Das Kopftuchverbot soll in einem sogenannten „Kinderschutzgesetz“ verankert werden. Über den Inhalt weiß man noch nicht viel. Unklar ist etwa, wie ein Verstoß gegen das Verbot sanktioniert werden soll. Mit Blick auf das Regierungsprogramm scheint die (teilweise) Streichung der Familienbeihilfe denkbar. Es wird – aus juristischen Gründen – wohl kein explizites Kopftuchverbot geben. Im Ministerratsvortrag ist von einem Verbot von „Symbolen und Kleidungsstücken, die etwa bestimmte problematische politische, religiöse oder weltanschauliche Hintergründe haben“ die Rede. Explizit sollen „Kleidungsstücke, die zur Verhüllung (. . .) des Körpers aufgrund des Geschlechts diskriminierend eingesetzt werden“ untersagt werden. Damit versucht man den Vorwurf der Diskriminierung einer einzelnen Glaubensrichtung zu umgehen. Das Gesetz sollte in den Verfassungsrang gehoben werden. Doch selbst dann ist es rechtlich problematisch. „Es ist eine Gleichung mit vielen Unbekannten“, sagt Verfassungsjurist Bernd Christian Funk zur „Presse“. Sollte das Tragen eines Kopftuches eine religiöse Pflicht sein, würde die Religionsfreiheit beschnitten. Das widerspreche der Europäischen Menschenrechtskonvention. Womit Österreich eine Verurteilung in Straßburg drohen könnte.

Politik

Die Regierung will das Gesetz in den Verfassungsrang heben (für Teile ist diese ohnehin nötig). Deshalb braucht es eine Zweidrittelmehrheit im Parlament und damit entweder die Stimmen von der SPÖ oder den Neos.
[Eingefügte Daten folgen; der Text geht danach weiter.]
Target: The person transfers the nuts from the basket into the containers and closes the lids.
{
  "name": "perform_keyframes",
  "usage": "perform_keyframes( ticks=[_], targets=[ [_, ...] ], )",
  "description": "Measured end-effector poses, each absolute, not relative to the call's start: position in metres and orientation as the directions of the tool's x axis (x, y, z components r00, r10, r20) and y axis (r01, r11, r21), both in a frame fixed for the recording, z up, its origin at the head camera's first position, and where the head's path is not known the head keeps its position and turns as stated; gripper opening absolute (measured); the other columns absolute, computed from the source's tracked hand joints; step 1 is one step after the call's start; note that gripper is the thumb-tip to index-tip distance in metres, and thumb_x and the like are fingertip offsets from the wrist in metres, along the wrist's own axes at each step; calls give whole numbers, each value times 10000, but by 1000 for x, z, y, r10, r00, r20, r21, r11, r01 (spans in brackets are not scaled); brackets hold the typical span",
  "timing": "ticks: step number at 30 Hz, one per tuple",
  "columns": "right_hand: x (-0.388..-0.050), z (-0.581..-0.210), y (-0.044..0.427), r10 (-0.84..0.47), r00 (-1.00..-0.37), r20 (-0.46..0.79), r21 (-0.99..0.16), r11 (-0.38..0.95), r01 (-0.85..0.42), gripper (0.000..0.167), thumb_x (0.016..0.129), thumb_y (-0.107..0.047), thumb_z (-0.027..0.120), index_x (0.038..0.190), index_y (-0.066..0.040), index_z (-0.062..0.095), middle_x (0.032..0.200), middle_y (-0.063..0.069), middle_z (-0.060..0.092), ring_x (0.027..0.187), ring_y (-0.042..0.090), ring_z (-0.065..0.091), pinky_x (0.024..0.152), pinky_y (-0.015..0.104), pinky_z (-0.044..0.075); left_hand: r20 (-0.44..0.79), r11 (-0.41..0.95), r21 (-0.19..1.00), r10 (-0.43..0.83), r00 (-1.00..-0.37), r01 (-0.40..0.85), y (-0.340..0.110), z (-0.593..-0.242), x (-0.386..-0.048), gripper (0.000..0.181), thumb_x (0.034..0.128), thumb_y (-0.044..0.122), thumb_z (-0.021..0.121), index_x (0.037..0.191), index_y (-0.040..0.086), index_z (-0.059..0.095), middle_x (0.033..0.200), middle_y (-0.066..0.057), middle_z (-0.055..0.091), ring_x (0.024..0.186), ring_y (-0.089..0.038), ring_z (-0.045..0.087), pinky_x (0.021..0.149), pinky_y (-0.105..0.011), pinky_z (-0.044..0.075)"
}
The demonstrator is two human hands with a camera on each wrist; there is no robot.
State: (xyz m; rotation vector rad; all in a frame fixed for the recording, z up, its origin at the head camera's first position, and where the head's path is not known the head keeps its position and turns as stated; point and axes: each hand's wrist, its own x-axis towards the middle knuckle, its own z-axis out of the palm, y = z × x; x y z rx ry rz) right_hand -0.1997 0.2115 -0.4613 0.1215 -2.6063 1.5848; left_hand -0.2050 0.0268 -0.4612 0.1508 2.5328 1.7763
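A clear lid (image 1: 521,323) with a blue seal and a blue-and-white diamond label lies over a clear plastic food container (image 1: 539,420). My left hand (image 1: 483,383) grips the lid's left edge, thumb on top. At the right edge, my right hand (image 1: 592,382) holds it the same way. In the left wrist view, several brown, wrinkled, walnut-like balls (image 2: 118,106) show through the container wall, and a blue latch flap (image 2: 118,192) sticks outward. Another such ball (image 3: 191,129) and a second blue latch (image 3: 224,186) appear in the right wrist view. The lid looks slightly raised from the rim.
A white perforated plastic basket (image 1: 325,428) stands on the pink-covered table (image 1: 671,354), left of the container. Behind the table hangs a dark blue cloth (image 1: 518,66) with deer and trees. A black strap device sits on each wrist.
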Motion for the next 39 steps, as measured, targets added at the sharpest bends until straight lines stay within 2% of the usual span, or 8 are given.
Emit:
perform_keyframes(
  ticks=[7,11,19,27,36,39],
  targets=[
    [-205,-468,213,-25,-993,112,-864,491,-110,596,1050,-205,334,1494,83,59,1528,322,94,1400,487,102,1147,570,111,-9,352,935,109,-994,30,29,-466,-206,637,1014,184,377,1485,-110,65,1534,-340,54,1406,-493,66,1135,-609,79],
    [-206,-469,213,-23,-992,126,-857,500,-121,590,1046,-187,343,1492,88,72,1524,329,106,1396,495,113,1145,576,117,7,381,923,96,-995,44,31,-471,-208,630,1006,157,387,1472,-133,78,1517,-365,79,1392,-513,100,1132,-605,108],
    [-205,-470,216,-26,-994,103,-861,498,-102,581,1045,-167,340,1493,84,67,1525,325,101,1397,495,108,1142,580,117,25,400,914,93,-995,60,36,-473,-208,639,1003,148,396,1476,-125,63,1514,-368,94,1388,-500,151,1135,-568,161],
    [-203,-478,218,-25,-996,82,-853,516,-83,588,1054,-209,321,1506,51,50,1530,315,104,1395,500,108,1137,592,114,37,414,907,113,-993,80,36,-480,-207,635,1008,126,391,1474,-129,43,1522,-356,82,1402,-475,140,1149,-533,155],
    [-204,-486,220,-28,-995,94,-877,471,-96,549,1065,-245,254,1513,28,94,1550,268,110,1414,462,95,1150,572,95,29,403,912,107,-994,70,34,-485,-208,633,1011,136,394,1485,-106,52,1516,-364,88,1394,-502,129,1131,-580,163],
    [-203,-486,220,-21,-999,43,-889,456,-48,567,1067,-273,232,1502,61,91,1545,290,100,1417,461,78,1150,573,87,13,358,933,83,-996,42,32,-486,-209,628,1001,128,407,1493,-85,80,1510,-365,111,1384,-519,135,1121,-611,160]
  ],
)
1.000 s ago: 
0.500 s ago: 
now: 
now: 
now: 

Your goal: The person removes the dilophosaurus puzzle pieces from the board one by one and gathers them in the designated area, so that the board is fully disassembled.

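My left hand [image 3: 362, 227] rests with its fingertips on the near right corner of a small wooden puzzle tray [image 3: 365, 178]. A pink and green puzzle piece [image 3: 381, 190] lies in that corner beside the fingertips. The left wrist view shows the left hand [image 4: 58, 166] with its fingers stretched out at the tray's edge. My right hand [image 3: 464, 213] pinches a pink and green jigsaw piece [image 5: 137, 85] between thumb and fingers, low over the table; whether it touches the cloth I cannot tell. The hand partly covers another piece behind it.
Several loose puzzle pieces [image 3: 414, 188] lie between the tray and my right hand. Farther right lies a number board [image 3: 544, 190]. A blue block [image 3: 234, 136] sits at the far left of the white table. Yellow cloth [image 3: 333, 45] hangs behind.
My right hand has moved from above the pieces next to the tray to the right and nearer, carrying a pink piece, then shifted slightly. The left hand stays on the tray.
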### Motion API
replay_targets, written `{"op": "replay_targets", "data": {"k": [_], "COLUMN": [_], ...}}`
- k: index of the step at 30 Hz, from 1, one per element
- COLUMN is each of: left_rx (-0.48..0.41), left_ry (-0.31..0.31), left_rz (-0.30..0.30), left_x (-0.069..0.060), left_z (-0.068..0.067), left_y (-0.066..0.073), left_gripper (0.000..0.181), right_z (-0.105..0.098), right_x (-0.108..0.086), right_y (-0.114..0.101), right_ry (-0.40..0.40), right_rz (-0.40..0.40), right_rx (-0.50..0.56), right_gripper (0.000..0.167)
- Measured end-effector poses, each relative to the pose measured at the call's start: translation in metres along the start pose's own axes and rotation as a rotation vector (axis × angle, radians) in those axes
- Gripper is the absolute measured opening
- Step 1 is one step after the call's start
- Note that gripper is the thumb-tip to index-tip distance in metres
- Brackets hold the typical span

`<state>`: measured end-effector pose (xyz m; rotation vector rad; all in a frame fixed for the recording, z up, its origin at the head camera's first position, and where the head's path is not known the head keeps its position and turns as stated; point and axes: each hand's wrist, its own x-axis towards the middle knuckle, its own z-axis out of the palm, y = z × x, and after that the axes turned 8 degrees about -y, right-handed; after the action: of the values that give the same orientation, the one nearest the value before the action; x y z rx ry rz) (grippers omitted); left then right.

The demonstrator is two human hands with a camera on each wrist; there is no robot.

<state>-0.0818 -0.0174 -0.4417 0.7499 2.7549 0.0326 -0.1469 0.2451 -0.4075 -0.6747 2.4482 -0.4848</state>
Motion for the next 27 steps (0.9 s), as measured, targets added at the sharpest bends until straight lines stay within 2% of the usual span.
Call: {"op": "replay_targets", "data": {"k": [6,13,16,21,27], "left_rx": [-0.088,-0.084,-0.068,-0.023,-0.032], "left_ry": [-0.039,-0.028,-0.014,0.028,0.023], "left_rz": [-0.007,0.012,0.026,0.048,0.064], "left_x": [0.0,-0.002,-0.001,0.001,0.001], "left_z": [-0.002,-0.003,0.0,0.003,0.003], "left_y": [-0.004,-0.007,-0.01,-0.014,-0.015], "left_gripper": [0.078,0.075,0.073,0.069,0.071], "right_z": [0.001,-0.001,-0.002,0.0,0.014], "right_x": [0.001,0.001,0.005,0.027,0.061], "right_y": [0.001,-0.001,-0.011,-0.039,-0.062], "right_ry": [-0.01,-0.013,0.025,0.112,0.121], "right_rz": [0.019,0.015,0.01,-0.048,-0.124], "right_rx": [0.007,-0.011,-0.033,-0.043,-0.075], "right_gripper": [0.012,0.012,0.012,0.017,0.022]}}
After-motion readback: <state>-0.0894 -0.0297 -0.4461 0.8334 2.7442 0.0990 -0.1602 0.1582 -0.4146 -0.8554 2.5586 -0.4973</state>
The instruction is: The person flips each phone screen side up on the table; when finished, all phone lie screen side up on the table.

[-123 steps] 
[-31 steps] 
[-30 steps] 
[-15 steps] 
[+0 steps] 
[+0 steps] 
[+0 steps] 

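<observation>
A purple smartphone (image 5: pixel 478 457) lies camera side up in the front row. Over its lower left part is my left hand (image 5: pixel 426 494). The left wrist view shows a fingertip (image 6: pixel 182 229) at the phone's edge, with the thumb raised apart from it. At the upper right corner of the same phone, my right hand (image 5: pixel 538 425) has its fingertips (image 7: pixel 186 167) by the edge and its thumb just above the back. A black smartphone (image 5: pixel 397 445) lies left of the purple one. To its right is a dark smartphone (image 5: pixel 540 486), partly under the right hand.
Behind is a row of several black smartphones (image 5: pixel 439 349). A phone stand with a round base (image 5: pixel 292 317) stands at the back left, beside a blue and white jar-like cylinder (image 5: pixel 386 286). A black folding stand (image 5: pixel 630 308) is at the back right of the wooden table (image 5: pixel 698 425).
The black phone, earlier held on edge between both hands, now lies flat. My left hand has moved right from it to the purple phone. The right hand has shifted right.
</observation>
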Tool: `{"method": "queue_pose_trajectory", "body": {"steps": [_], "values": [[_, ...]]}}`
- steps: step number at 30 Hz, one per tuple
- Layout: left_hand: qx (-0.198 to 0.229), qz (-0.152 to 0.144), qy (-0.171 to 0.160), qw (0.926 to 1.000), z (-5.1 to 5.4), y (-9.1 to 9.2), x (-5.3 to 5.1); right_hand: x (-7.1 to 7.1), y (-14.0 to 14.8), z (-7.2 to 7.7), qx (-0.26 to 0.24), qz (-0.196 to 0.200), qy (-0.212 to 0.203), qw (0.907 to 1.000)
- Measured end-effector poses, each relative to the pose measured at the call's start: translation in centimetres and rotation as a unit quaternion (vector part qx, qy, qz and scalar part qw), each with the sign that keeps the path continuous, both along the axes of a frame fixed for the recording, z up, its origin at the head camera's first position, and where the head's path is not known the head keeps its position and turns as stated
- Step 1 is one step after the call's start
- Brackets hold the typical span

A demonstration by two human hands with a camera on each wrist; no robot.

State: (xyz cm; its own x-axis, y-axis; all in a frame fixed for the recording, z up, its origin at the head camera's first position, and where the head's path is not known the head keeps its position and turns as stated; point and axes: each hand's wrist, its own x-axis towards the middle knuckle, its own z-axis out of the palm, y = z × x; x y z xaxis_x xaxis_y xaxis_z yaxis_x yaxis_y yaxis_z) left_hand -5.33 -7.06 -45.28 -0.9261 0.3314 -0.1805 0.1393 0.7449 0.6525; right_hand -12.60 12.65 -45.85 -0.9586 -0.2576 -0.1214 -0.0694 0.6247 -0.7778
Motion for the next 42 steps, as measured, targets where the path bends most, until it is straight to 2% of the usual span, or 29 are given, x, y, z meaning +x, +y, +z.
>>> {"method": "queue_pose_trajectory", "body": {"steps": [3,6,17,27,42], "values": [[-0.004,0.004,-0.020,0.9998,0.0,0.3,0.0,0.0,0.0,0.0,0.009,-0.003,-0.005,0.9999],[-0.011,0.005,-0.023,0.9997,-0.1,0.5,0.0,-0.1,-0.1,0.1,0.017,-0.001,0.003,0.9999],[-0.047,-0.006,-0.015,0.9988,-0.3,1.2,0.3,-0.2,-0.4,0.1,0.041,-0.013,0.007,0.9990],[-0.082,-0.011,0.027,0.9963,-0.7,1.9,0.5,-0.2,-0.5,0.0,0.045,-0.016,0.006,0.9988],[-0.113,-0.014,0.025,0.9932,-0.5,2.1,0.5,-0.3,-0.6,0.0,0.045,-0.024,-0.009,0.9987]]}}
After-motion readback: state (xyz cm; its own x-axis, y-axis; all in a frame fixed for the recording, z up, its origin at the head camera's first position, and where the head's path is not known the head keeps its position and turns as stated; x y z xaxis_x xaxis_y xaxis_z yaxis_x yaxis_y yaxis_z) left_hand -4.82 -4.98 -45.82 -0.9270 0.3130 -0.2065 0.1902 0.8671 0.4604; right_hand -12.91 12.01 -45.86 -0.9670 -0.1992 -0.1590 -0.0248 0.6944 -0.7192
Beide sind gesprächsbereit – unter bestimmten Bedingungen. SPÖ-Chef Christian Kern verlangt ein Integrationspaket und die Rücknahme der Budgetkürzungen im Integrationsbereich. Neos-Chef Matthias Strolz fordert einen Integrationsgipfel. Vorerst verhallten die Wünsche: „Wir sehen da keine große Notwendigkeit, in Verhandlungen zu treten“, sagte Kanzler Sebastian Kurz (ÖVP).

Glaube

Verhandelt werden soll aber auf jeden Fall mit der Islamischen Glaubensgemeinschaft. Das wird nicht einfach. Denn die wandte sich gestern „mit aller Entschiedenheit“ gegen das Verbot und die „populistische Politik“. Es gebe ohnehin seit Jahren einen innermuslimischen Diskurs. Denn Kopftücher sollten wenn, dann erst ab der Religionsmündigkeit, Thema sein. Diese sei von einer „körperlichen und geistigen Reife“ abhängig und damit individuell. So sieht es die Glaubensgemeinschaft. Andere forderten gestern bereits ein Kopftuchverbot bis 14 Jahre.

AUF EINEN BLICK

Das Kopftuchverbot soll in Kindergärten und Volksschulen gelten. Wie viele unter zehnjährige Mädchen in Österreich ein Kopftuch tragen, ist nicht bekannt, es gibt nur (höchst unterschiedliche) Beobachtungen. „Die Rechtssetzung ist nicht abhängig von der quantitativen Dimension“, sagt dazu Bildungsminister Heinz Faßmann (ÖVP). Er soll das Gesetz bis vor den Sommerferien ausarbeiten. Die Regierung wünscht sich eine Verfassungsmehrheit. Dazu braucht sie die SPÖ oder die Neos.